21st U.S. Symposium on Rock Mechanics, The University of Missouri, Rolla, May 1980
Authors: J. F. T. Agapito, S. J. Mitchell and M. P. Hardy (AAI), J. R. Aggson (USBM), and W. N. Hoskins (Tosco Corp.)
The concept of vertical stress as being equal to the weight of the overburden is intuitive and relatively accurate in most cases. In contrast, the magnitude of the horizontal in situ stress field generally cannot be predicted without measurements. Brown and Hoek (1978) found that the ratio of the average of the two horizontal stresses to the vertical stress varies widely, from 0.5 to greater than 3.5 near the surface and from 0.3 to 1.0 at depths below 10,000 feet.

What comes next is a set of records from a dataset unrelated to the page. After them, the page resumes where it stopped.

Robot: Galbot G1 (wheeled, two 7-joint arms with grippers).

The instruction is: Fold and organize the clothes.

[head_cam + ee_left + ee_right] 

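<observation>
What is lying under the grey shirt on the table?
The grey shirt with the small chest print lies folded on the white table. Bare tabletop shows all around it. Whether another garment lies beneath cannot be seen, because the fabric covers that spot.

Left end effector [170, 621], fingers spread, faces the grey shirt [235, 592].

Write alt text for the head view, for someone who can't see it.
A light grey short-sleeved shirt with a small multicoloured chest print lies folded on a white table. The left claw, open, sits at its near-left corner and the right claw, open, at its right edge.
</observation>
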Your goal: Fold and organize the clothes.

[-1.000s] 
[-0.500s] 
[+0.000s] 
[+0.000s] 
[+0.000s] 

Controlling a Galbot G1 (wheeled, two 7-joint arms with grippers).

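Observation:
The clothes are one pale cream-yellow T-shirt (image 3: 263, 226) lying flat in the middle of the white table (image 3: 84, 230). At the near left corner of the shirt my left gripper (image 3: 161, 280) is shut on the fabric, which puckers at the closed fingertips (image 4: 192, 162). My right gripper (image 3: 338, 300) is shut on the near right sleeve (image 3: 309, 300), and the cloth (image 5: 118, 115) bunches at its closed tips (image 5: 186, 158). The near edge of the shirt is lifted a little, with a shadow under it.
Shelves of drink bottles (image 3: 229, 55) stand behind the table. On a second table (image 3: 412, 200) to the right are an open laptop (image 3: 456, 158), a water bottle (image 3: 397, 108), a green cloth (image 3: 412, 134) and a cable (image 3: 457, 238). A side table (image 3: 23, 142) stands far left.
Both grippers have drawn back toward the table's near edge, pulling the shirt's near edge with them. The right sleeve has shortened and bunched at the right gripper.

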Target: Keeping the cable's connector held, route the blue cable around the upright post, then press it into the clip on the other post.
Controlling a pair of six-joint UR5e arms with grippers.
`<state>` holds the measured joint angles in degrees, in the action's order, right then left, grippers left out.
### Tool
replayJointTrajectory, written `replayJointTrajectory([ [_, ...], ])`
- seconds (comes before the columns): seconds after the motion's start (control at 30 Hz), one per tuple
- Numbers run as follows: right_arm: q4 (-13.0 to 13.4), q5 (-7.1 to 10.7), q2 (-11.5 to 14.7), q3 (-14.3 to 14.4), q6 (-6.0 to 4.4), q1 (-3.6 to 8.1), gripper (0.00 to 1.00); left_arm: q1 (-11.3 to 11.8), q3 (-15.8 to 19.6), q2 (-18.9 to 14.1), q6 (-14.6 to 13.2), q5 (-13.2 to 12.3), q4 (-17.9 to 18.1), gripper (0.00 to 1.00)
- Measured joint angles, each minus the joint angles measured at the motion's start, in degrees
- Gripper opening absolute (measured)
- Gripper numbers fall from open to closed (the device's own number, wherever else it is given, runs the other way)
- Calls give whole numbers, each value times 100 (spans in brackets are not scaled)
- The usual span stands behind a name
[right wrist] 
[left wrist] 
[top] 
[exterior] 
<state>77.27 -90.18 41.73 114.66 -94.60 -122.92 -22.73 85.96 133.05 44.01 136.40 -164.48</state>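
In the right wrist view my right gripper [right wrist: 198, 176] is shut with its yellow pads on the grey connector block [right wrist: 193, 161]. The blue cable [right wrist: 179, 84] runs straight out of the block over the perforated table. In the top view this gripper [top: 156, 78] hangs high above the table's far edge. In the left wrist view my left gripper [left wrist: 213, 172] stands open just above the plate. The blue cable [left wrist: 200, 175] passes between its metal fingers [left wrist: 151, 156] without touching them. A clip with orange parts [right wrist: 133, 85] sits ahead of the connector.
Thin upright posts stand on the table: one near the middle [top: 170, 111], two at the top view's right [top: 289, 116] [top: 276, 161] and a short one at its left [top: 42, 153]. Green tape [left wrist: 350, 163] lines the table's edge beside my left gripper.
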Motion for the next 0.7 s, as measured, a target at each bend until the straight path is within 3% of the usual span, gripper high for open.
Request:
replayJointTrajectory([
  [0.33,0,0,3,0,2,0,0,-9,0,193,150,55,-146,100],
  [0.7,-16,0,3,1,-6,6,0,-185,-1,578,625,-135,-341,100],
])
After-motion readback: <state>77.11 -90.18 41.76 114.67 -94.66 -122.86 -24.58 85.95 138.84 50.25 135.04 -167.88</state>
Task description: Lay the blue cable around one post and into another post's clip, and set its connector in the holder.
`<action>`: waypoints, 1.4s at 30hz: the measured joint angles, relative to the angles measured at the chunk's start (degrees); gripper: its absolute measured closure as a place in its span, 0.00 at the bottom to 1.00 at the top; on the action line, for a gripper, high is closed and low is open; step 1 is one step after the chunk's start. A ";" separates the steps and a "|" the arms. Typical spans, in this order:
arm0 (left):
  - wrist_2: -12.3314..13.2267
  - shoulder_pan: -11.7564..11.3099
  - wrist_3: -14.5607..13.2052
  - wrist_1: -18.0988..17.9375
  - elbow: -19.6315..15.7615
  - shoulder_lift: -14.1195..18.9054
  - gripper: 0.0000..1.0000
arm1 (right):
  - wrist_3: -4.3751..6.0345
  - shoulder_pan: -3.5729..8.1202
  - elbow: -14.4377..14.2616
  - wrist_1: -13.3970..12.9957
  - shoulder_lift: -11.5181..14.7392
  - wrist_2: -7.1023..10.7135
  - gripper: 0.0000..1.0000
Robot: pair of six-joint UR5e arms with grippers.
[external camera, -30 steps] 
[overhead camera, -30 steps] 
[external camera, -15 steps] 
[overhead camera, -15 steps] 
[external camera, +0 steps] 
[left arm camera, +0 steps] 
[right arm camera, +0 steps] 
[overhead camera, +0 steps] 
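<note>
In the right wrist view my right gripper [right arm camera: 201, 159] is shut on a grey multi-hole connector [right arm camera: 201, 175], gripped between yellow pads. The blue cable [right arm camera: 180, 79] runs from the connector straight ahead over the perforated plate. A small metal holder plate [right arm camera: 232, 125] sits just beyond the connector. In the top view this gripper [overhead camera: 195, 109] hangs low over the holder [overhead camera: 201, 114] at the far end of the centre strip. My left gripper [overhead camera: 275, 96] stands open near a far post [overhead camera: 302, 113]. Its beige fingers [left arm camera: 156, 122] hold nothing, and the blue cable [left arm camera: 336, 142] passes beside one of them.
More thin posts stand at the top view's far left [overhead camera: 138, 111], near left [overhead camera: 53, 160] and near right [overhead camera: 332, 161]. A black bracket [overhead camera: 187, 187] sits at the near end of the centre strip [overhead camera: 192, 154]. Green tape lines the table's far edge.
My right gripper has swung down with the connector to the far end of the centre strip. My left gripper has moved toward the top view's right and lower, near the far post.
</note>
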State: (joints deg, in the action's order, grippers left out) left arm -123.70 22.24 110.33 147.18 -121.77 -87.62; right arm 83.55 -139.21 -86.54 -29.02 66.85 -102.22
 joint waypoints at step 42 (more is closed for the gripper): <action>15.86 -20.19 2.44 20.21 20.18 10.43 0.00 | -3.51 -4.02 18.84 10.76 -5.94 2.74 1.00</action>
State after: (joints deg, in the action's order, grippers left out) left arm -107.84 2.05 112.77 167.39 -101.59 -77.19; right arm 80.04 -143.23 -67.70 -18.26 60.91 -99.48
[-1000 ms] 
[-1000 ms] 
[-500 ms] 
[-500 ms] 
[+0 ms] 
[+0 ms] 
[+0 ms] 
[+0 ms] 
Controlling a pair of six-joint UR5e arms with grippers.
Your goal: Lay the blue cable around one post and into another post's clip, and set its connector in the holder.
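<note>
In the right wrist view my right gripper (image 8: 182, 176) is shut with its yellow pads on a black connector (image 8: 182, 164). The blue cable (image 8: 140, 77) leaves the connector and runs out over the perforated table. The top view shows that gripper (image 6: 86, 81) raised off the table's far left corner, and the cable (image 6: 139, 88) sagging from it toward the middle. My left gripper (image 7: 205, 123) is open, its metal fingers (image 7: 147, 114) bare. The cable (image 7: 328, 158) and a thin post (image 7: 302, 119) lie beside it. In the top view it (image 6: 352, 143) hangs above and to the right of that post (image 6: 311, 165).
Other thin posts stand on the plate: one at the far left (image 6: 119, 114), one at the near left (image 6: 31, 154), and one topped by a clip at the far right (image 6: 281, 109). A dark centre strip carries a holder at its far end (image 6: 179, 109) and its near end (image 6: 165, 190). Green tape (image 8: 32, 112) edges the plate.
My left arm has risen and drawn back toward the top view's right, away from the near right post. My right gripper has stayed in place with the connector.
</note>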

Many underground mines experience ground control problems that are due in part to high in situ horizontal stresses. One group of mines with such problems operates in the Beckley coalbed. The Beckley coalbed underlies an area of approximately 600 square miles in portions of Fayette, Raleigh, and Wyoming Counties in south central West Virginia. More than 2 billion tons of mineable metallurgical-grade, low-volatile bituminous coal, ranging from 3 to 10 feet in thickness, make the Beckley coalbed an economically significant unit. However, ground control problems in the Beckley coalbed have been encountered throughout most of the underground mines in the area, resulting in a significant potential loss of exploitable resources. In recent work by the United States Bureau of Mines, it was determined that observed ground control problems were due in part to high horizontal stresses (Aggson 1978b). This conclusion was reached after conducting strain relief overcoring in the Beckley #1 coal mine of Ranger Fuels, Inc. As a result of these findings, the Bureau initiated a program to determine the horizontal stresses throughout the Beckley coalbed and to evaluate the effectiveness of changes in mining geometry in alleviating the stress-induced roof control problems. This study, conducted under Bureau of Mines contract J0285020, developed in two stages: (1) the determination of horizontal stresses in the roof by overcoring to verify the regional existence of high stresses, and (2) numerical analyses based on these stress determinations to investigate alternate mine geometries that might reduce ground control problems.